Sunday 18 January 2009

Reflections on Jaroslav Pelikan's "The Emergence of the Catholic Tradition"

Part 1, Part 2, Part 3, Part 4, Part 5, Part 6

Though much of what I read in Pelikan’s first volume was familiar content-wise, I did learn a few new things. The first concerned the “parousia” (Christ’s return to earth), the second involved the surprising chronological relationship of some major doctrines (infant baptism, virgin birth, original sin), and the third regarded the Byzantine emperor Justinian (482/3–565) as “a theologian”.

The delay of Christ's return

The first generation of Christians was expecting the imminent return of Christ within its own lifetime. When it became apparent that this would not happen, they were very much “shocked” – or so I have always thought. But Pelikan says this is not the whole truth.

“It would be a gross exaggeration of the evidence to describe the eclipse of the apocalyptic vision as ‘catastrophic’ for the generation that followed the apostles. Any such description is based on too simplistic a view of the role of apocalyptic in the teaching of Jesus and in the life of the church. Nor is it corroborated by later texts, for one looks in vain for proof of a bitter disappointment over the postponement of the parousia or of a shattering of the early Christian communities by the delay in the Lord’s return.” (p. 123–4.)

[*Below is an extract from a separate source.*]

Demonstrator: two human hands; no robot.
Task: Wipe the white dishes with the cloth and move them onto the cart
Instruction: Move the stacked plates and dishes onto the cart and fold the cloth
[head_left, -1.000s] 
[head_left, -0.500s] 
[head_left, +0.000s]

What the texts do suggest is “a shift within the polarity of already/not yet and a great variety of solutions to the exegetical and theological difficulties caused by such a shift” (p. 124).

What is more, the evidence suggests that the hope for Christ’s return did not eclipse as quickly and as completely as some theologians have indicated in the past. Lastly, there is “striking evidence not only that the millenarian hope continued in the church after the apostolic age, but also that, probably from the beginning, it stood in tension with other descriptions of the reign of Christ, which were not as privy to the details of the timetable for this reign.” (p. 125.)

Why do we believe this?

Then to the second piece of new understanding I received. I, like presumably many other Christians, have always thought (subconsciously or consciously) that the doctrines/teachings of the virgin birth of Jesus and of infant baptism developed upon a prior understanding of the fall and original sin. Human nature carried the consequences of Adam’s fall (original sin), and thus, because Christ was a perfect (sinless) human being, he had to have been vouchsafed from original sin (hence the virgin birth) and mankind could be cleansed of it through baptism (hence infant baptism).

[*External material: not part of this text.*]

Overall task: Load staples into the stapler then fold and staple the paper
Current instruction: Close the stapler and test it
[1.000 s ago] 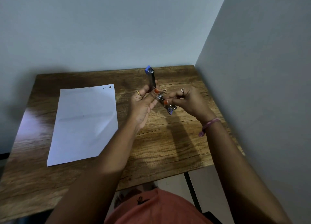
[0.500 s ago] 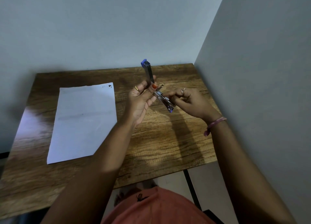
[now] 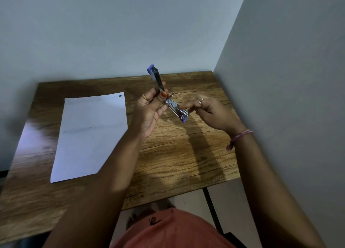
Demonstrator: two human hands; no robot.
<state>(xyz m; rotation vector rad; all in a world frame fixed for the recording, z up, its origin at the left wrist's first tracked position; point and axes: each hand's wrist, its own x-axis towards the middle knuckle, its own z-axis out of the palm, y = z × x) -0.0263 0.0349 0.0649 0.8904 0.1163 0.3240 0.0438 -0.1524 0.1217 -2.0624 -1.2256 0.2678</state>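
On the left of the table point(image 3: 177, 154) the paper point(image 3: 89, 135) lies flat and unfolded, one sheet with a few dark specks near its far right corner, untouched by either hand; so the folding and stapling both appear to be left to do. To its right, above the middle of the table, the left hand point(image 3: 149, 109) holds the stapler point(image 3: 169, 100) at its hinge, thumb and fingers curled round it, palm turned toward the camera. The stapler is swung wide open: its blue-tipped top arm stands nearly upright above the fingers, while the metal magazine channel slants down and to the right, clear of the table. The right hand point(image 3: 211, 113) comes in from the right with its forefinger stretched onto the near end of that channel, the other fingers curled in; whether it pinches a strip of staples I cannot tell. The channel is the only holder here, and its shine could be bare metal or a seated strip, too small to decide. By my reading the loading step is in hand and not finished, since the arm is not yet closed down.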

Pelikan, however, argues that this is not the case: first came the practice of infant baptism and the belief in the virgin birth, then came the speculations and teachings about the fall and original sin.

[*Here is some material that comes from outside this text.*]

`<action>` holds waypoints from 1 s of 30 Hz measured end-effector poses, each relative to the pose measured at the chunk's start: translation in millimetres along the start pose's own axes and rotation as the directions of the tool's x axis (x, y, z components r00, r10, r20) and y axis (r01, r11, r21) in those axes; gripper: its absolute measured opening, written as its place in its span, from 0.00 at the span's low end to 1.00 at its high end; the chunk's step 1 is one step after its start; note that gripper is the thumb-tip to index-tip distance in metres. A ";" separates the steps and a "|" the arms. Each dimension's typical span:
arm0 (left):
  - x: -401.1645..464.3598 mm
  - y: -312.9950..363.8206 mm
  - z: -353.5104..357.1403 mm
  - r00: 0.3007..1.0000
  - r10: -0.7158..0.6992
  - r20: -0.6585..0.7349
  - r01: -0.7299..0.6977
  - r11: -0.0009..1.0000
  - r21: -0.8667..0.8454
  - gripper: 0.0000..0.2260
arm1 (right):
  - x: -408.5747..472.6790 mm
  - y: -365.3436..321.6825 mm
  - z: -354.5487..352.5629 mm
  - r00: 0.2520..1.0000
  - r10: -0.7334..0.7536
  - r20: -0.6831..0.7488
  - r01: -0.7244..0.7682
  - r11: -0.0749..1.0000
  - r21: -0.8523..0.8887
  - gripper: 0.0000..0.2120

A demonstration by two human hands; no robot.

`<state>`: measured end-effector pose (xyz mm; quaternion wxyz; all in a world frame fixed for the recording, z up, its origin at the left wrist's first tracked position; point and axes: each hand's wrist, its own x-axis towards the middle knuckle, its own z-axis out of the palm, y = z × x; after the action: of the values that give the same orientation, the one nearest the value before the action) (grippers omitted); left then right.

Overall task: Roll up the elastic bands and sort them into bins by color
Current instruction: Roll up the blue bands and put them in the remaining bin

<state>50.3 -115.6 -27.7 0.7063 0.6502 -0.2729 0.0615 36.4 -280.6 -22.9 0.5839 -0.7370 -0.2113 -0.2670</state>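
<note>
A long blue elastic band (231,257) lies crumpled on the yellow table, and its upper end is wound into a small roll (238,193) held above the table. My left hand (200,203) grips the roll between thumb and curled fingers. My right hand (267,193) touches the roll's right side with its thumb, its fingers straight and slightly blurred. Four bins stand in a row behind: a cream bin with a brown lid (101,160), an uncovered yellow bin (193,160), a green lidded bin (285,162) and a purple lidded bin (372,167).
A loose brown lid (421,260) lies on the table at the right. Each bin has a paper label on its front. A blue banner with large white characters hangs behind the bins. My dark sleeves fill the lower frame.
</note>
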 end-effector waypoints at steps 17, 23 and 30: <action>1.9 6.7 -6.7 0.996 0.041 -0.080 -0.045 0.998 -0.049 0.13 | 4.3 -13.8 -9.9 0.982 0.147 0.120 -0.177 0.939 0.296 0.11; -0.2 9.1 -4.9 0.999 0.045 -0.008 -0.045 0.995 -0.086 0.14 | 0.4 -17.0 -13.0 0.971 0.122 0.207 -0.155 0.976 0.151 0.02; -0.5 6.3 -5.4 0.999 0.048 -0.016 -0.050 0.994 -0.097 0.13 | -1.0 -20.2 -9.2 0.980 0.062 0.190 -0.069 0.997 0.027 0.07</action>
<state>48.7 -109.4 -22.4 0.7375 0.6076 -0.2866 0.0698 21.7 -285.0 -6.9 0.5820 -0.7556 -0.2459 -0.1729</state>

“Two themes from the cultus [life and practice of the church] probably deserve to be singled out for their bearing upon the dilemma of Christian anthropology: the confession of the virgin birth of Christ and the practice of infant baptism.”

He continues: “Both themes were present in the life and language of the church before they were ever exploited for their anthropological import; at least there appears to be little or no warrant, on the basis of evidence available now, to argue that they were derived from a previously defined theory of the fall and original sin. But given their increasingly secure place in cultus and confession, they became the premises from which conclusions could be drawn about the fall and original sin.” (p. 286.)

Emperor of Byzantine, Justinian I

Third and last on my “something new” list is Justianian I, emperor of Byzantine. I must confess that I knew nothing of him prior to my engagement to Pelikan’s monographs.

Least of all did I know that he could be described “[i]n many ways [as] the most representative spokesman for catholic orthodoxy in the East” (p. 341). Not only because he was a “Christ-loving Christian emperor”, but because – and here Pelikan quotes H. Beck – in Justinian, “as hardly ever again in a Byzantine emperor, politics, administration, and theology are combined” (p. 341).

Some may find this description appalling and sinister; I find it inspiring.

Other authoritative sources tell me that he is considered a saint in amongts Eastern Orthodox Christians, and is also commemorated by the Lutheran Church.